Project 4: Image Warping and Mosaicing

NITYA SRI ADAPALA

Introduction

In this project, I take two or three photographs and create an image mosaic by registering, projective warping, resampling, and compositing them. Throughout this project, I learned how to compute homographies, and use them to warp images.

Part A

Taking Images

Below are some images I used in this project:

Hildebrand Left

Hildebrand Center

Hildebrand Right

Memorial Stadium Left

Memorial Stadium Center

Memorial Stadium Right

Chou Hall Left

Chou Hall Center

Chou Hall Right

Recover Homographies

First, using the online tool provided by the course, I identified correspondence points in each pair of images, where one image is the image that will be warped onto the reference image and the second image is the reference image.
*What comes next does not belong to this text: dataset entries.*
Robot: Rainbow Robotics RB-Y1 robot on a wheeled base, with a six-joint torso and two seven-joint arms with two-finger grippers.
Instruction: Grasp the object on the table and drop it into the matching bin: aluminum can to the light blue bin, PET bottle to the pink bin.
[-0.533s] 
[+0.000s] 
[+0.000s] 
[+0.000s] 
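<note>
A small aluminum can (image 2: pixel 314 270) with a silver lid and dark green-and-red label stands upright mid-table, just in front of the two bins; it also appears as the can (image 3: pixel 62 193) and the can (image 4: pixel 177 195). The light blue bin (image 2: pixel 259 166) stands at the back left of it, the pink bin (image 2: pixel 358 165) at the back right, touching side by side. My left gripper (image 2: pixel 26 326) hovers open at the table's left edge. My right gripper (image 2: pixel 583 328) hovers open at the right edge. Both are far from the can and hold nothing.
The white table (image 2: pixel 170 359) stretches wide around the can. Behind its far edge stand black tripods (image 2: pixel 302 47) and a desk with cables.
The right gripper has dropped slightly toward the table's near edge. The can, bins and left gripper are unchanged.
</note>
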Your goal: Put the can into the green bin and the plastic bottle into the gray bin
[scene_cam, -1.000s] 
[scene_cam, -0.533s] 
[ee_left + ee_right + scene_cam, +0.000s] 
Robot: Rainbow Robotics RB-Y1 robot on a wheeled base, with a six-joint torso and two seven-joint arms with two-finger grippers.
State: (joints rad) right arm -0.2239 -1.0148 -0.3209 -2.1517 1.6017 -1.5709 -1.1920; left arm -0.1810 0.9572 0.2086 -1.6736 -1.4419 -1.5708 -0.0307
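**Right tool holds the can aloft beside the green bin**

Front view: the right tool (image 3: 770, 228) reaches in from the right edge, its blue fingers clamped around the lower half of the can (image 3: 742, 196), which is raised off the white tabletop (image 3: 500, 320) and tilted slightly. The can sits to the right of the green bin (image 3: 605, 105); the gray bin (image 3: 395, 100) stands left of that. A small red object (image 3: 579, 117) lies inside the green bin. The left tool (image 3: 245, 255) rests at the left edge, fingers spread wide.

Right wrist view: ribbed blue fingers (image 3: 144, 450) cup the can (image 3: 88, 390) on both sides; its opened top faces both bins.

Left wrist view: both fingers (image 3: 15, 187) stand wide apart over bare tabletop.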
We want to find a 3x3 matrix, H, to compute a projective transformation, as shown on the left image. On the right image, we see how we can rearrange the equations to solve for our H matrix:

Projective Transformation: H • v = v'

Rearranging Equations to Solve for H

After setting up the overdetermined linear system of equations, we solve it using least squares. After performing SVD, we get the matrices U, S and V transpose. In order to minimize the loss function, we want the vector that corresponds to the smallest eigenvalue in V transpose, which is the last vector, since the vectors are ordered in decreasing magnitude. Once we have solved for all the unknown values of the H matrix, we reshape the 9x1 vector into a 3x3 matrix. This becomes our H matrix.

Warp the Images

Now that we have calculated the homography matrix, we can use it to warp each image towards the reference image. First, I find the corners of the first image to identify the boundaries of the bounding box before warping. Then, I do a forward warp of the bounding box and normalize it so that I know the space in which the pixels need to be filled. I then find the bounding box of the final image, which is an empty canvas so I copy over image 2 into the final output. Once I've found the polygon in which the final image will be placed, I applied inverse homography to perform a backward warp to produce the final output coordinates of the warped image 1. Finally, I interpolated the pixels in image 1 that will be mapped to each pixel in the output. Below are the resulting images:

Canvas for Final Image with Hildebrand Center

Warped Bounding Box of Hildebrand Left

Hildebrand Left Warped onto Hildebrand Center

Canvas for Final Image with Hildebrand Center

Warped Bounding Box of Hildebrand Right

Hildebrand Right Warped onto Hildebrand Center

Canvas for Final Image with Memorial Stadium Center

Warped Bounding Box of Memorial Stadium Left

Memorial Stadium Left Warped onto Memorial Stadium Center

Canvas for Final Image with Memorial Stadium Center

Warped Bounding Box of Memorial Stadium Right

Memorial Stadium Right Warped onto Memorial Stadium Center

Here is an example of a failure case. I believe the railing in the forefront of the image is difficult to align whereas the background is well- aligned. Maybe using a spherical warp or using more correspondence points can help tackle this so that the features at the very front are also aligned.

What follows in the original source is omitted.